PROVIDED DATA:
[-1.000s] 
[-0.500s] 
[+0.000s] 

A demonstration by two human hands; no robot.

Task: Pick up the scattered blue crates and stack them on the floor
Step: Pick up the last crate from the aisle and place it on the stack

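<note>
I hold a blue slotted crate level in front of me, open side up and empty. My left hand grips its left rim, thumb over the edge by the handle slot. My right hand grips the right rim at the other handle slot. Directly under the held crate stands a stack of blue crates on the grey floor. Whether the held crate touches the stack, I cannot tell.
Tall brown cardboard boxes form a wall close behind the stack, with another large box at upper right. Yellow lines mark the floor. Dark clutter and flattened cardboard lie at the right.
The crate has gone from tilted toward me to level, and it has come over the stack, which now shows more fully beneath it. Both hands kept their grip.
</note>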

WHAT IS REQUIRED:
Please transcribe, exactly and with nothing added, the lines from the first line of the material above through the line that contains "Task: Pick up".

YOUR RESPONSE:
[-1.000s] 
[-0.500s] 
[+0.000s] 

A demonstration by two human hands; no robot.

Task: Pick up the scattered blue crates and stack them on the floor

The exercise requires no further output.